Johanes não dormiu. Durante meses preparou-se para esse dia. Manteve-se longas horas focado no ponteiro do relógio. Era a noite mais longa de sua vida. Ia fazer 17 anos. Deixava de ser criança, não tinha idade suficiente para ser adulto.

Às quatro, com a respiração apressada e o coração apertado, olhou-se ao espelho. Suado, tirou a roupa molhada. Devagar, passeou sua mão pelo corpo. Fechou os olhos em busca da diferença. Um choro antigo, invadiu o silêncio do seu quarto.

Viveu doze meses subtraindo os dias.  

Na cidade, os rapazes quando completavam dezessete anos desapareciam. Nunca explicaram que destino tinham levado. Aos sessenta os homens regressavam casados. Não havia a certeza se os que chegavam eram os rapazes que tinham partido.

As raparigas sincronizadas com a primeira menstruação deixam de ser crianças. As meninas teimosas, que gostam da infância, escondem. Os rapazes têm um calendário que marca o tempo onde o mistério confunde-se com a morte.

Johanes tinha decidido que não deixaria que outro senão ele, decidisse o seu destino.

Em cima da mesa uma carta explicava a partida:


A morte chama-me com força, querida mamã. Talvez lá, descubra para onde foram todos os outros rapazes.  Não quero regressar aos 60 sem nunca ter sabido para onde me levaram. Os homens daqui parecem cansados, mamã.  Nunca os vi sorrir. Os meninos nascem assustados. Contei todos os dias, dia após dia, como se fossem os degraus que temos de subir para chegar  à Catedral. São tantos, mamã e agora já não me resta um sequer para contar. Tinha uma esperança oculta de quando chegasse este dia, algo mudasse. Para além dos arrepios de frio no meu corpo suado e do medo que cresce a cada minuto, parece que nada mudou. O sr. Elias ainda não acordou para fazer o pão. Vai-se atrasar como sempre.


Já ouço a dona Aurora ralhar com o neto rabugento.  Não fosse este nó no peito, acreditava que hoje poderia ir tranquilamente para a escola. Quem leva daqui os meninos que fazem 17 anos, mamã? Que fé foi a tua que nos impediu de partir e salvar-nos da morte? Quando a Clara crescer, diz-lhe que antecipei o meu destino. Vai-te embora com ela. Deixa que cresça num lugar onde a vida acontece para além dos 17.

Com todo amor, Johanes


Durante alguns meses Johanes roubou o ansiolítico de sua mãe. Sessenta comprimidos o levariam a uma viagem sem regresso.  Com medo da morte, Johanes matava-se. Entre as seis e as oito experimentou a dor da ira. Teimosa a vida resistia. 


Às oito e meia, a mãe chamou por ele. Um silêncio pesado tomou posse do espaço. Ingrid lembrou-se do que queria ter esquecido. Seu filho fazia dezessete anos. Uma criança grande, um adulto pequeno sem tempo. Ingrid encontrou Johanes desfalecido na cama. Na mesa de cabeceira, uma carta de despedida.

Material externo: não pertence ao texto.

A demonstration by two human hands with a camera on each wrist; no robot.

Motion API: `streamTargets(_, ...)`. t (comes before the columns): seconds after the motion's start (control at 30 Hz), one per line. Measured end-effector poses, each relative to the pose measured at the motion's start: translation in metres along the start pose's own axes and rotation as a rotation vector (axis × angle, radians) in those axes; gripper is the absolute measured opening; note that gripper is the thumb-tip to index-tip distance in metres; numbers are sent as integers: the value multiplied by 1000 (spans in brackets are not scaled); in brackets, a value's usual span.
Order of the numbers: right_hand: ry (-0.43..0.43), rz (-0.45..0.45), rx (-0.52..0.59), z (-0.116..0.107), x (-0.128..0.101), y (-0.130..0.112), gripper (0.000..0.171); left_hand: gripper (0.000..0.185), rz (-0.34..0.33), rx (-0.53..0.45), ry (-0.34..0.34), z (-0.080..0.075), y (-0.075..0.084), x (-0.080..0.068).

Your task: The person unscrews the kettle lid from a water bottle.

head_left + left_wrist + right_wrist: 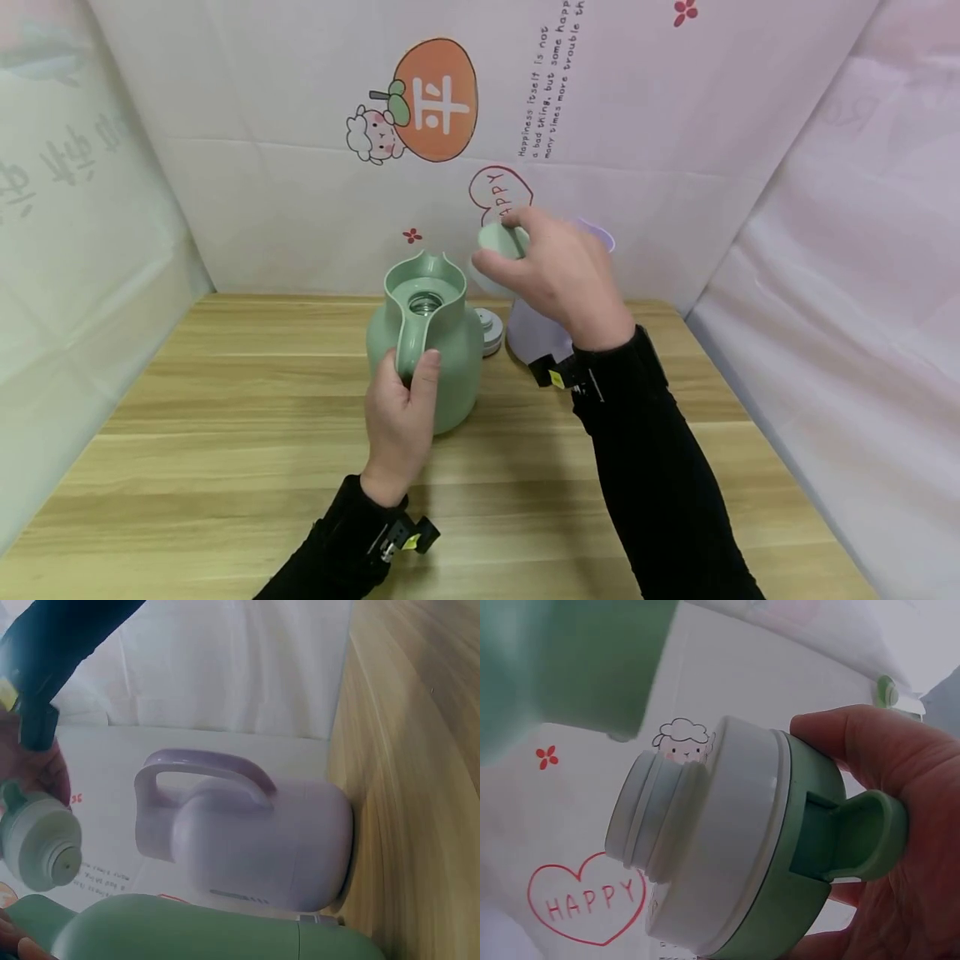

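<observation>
A green vacuum jug [459, 367] stands upright on the table with its mouth uncovered, the round neck opening showing inside the collar. My left hand [401, 417] grips its handle from the near side. Up and to the right of the jug's mouth, my right hand [558, 271] holds the jug's stopper [501, 242] between thumb and fingers. In the right wrist view the stopper [731, 840] has a green top with a raised loop tab, a white body and a narrower threaded plug pointing away from the palm. The jug's rim [592, 667] is close to that plug.
A pale purple jug [255, 840] with a handle stands behind my right hand, partly hidden in the head view. Between the two jugs lies a grey-white round lid [491, 331]. The wooden table [247, 400] meets a printed cloth backdrop [285, 208] just behind them.
</observation>
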State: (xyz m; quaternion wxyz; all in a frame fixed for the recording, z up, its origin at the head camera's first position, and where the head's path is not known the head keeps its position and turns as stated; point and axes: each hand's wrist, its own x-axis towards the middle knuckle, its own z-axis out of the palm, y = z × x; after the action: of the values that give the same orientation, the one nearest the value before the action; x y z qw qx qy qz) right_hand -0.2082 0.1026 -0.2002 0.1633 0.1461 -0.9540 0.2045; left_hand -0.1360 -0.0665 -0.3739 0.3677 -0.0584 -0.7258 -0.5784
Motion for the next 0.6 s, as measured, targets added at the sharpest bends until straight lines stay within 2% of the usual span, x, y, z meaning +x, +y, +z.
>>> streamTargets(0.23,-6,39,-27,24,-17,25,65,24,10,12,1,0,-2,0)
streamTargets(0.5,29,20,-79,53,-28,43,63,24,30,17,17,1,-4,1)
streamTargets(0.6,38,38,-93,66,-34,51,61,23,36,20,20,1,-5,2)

Vinte minutos lentos para os enfermeiros aparecerem.


- Ingrid não temos lugar para Johanes...

- Salva meu filho, Batista

- No hospital do Norte só recebem rapazes até os dezesseis . No hospital do Sul, só depois dos sessenta, sabes disso...

- Leva-o para fora da cidade...

- Devias ter pensado nisso antes, Ingrid. Agora é tarde. Johanes está morto.


Os velhos da minha aldeia contam esta história como se fosse verdade. 


Ontem, Iuri tentou o suicídio. Foi levado de ambulância para o hospital mais próximo. Depois de saberem a sua idade, responderam que não o podiam receber. Não havia psiquiatria naquela unidade e Iuri teria de ser levado para outro hospital. Aqui, disseram, só recebemos crianças até aos dezesseis. Iuri tem dezessete.


No telhado do hospital, Iuri uivou.

Ao telefone com a mãe, gemeu cansado:

- Aos dezessete, a morte é mais forte, mamã.